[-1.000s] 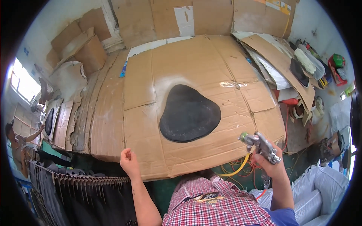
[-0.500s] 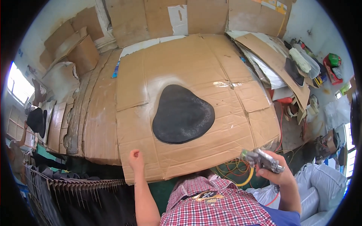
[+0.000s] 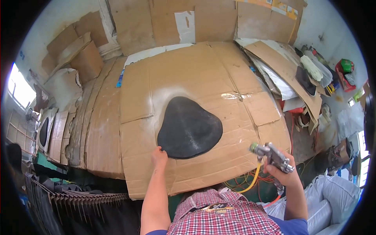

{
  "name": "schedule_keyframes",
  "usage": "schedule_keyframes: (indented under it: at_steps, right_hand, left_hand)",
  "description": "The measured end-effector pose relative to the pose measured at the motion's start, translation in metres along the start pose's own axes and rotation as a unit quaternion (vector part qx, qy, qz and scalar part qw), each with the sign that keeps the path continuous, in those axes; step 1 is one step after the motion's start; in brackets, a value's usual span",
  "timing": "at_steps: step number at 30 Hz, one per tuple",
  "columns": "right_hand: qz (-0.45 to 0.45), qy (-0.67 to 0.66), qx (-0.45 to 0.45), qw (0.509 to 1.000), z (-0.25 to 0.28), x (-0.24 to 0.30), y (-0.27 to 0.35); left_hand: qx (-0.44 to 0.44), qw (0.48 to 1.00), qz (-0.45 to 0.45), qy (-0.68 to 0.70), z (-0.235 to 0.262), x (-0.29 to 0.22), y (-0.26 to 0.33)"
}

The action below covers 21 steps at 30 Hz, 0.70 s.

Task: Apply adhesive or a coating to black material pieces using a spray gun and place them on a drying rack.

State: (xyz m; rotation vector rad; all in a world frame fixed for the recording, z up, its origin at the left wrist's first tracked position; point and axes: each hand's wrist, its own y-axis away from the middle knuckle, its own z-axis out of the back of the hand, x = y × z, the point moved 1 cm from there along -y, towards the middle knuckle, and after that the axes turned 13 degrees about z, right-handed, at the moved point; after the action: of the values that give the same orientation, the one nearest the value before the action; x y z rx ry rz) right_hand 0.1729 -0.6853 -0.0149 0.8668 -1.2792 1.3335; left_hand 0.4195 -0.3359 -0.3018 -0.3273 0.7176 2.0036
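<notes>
A flat black rounded-triangle piece (image 3: 190,127) lies in the middle of the worktop (image 3: 105,129), on overlapping sheets of brown cardboard (image 3: 219,78) that seem meant to catch whatever misses the piece. A pale misty halo on the cardboard at about 10 to 12 o'clock around the piece fits that reading.

The left hand (image 3: 159,156) rests palm down at the piece's 7 o'clock corner, fingers touching or just lapping its edge. Its grip is not closed on anything; it looks to be pinning the edge flat, or ready to turn the piece.

The right hand (image 3: 282,172) is at about 4 o'clock from the piece, off the near edge of the worktop, its grip closed around a metal spray gun (image 3: 271,155). The gun's nozzle end, with a greenish cap, points back toward the piece at roughly 10 o'clock. It is held well apart from the surface and to the side, likely so that the left arm stays out of its line. A yellow hose (image 3: 253,181) drops from the gun below the worktop.

At 2 o'clock, leaning cardboard offcuts (image 3: 282,66) and clutter sit clear of the working area. At 9 o'clock, another dark piece (image 3: 44,131) lies on a light sheet near the window.
</notes>
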Motion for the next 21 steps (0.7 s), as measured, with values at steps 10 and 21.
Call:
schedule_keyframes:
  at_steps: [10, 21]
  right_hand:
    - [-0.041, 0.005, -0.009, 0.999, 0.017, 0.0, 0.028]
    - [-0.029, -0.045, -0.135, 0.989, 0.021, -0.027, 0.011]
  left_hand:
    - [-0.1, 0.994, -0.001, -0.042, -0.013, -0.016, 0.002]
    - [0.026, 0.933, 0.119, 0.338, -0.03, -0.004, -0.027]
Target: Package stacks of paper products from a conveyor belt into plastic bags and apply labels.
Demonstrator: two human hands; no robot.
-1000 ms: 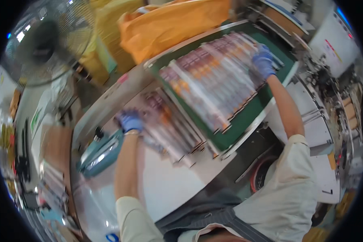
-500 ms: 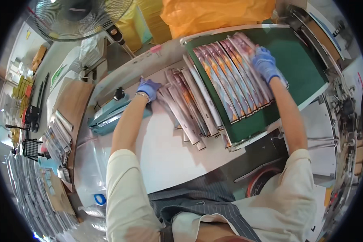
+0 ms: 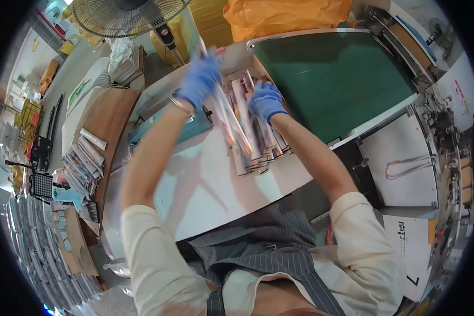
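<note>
Gathering packs [image 3: 255,142] into one stack on the white table [image 3: 205,189], just left of the bare green belt [image 3: 337,73]: the left hand [image 3: 199,80] grips a lifted pack, the right hand [image 3: 266,101] lies flat on the stack. Squaring up looks unfinished.

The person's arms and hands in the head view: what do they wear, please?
Both hands wear thin blue disposable gloves: the left hand and the right hand. A thin metal bangle sits on the left wrist, just below the glove. The forearms are bare. Short cream sleeves cover the upper arms, and a grey striped apron with straps lies over the shirt.
</note>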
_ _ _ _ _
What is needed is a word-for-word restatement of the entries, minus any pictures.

[-1.000s] 
[-0.500s] 
[+0.000s] 

{
  "name": "schedule_keyframes",
  "usage": "schedule_keyframes: (indented under it: at_steps, right_hand, left_hand)",
  "description": "The measured end-effector pose relative to the pose measured at the motion's start, translation in metres along the start pose's own axes and rotation as a unit quaternion (vector part qx, qy, qz and scalar part qw), each with the sign that keeps the path continuous, in those axes; step 1 is one step after the motion's start; in brackets, a value's usual span",
  "timing": "at_steps: step number at 30 Hz, one per tuple",
  "columns": "right_hand: qz (-0.45 to 0.45), qy (-0.67 to 0.66), qx (-0.45 to 0.45), qw (0.509 to 1.000), z (-0.25 to 0.28), x (-0.24 to 0.30), y (-0.27 to 0.35); left_hand: qx (-0.44 to 0.44), qw (0.48 to 1.00), qz (-0.45 to 0.45), qy (-0.68 to 0.70), z (-0.235 to 0.262), x (-0.29 to 0.22), y (-0.26 to 0.33)"
}

The action below covers 21 steps at 30 Hz, 0.70 s.

Task: Apply adhesive or a coating to black material pieces using a spray gun and place them on a drying rack.

State: (xyz m; rotation vector rad; all in a world frame fixed for the recording, z up, its origin at the left wrist's first tracked position; point and axes: each hand's wrist, its own y-axis away from the middle knuckle, its own z-axis out of the back of the hand, x = y × z, the point moved 1 cm from there along -y, towards the middle knuckle, and after that the axes turned 13 degrees about z, right-handed, at the moved point; after the action: of the values that give the same orientation, the one nearest the value before the action; x y z rx ry rz) right_hand 0.1729 -0.6853 -0.0149 0.8668 -1.2792 1.3335; left_hand 0.4195 -0.3359 -0.3018 -0.3273 0.7176 2.0036
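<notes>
A flat black rounded-triangle piece (image 3: 190,127) lies in the middle of the worktop (image 3: 105,129), on overlapping sheets of brown cardboard (image 3: 219,78) that seem meant to catch whatever misses the piece. A pale misty halo on the cardboard at about 10 to 12 o'clock around the piece fits that reading.

The left hand (image 3: 159,156) rests palm down at the piece's 7 o'clock corner, fingers touching or just lapping its edge. Its grip is not closed on anything; it looks to be pinning the edge flat, or ready to turn the piece.

The right hand (image 3: 282,172) is at about 4 o'clock from the piece, off the near edge of the worktop, its grip closed around a metal spray gun (image 3: 271,155). The gun's nozzle end, with a greenish cap, points back toward the piece at roughly 10 o'clock. It is held well apart from the surface and to the side, likely so that the left arm stays out of its line. A yellow hose (image 3: 253,181) drops from the gun below the worktop.

At 2 o'clock, leaning cardboard offcuts (image 3: 282,66) and clutter sit clear of the working area. At 9 o'clock, another dark piece (image 3: 44,131) lies on a light sheet near the window.
</notes>
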Motion for the next 21 steps (0.7 s), as measured, with values at steps 10 and 21.
Call:
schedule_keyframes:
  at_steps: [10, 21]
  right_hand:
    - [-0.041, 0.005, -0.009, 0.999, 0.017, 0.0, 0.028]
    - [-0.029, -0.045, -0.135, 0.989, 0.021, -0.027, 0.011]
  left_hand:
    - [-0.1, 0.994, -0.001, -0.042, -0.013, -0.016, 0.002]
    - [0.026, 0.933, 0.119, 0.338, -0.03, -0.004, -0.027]
Target: Package stacks of paper products from a conveyor belt into plastic bags and apply labels.
Demonstrator: two human hands; no robot.
-1000 ms: 
-500 ms: 
+0 ms: 
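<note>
Gathering packs [image 3: 255,142] into one stack on the white table [image 3: 205,189], just left of the bare green belt [image 3: 337,73]: the left hand [image 3: 199,80] grips a lifted pack, the right hand [image 3: 266,101] lies flat on the stack. Squaring up looks unfinished.

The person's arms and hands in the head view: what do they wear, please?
Both hands wear thin blue disposable gloves: the left hand and the right hand. A thin metal bangle sits on the left wrist, just below the glove. The forearms are bare. Short cream sleeves cover the upper arms, and a grey striped apron with straps lies over the shirt.
</note>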

The work is done, and the output is complete.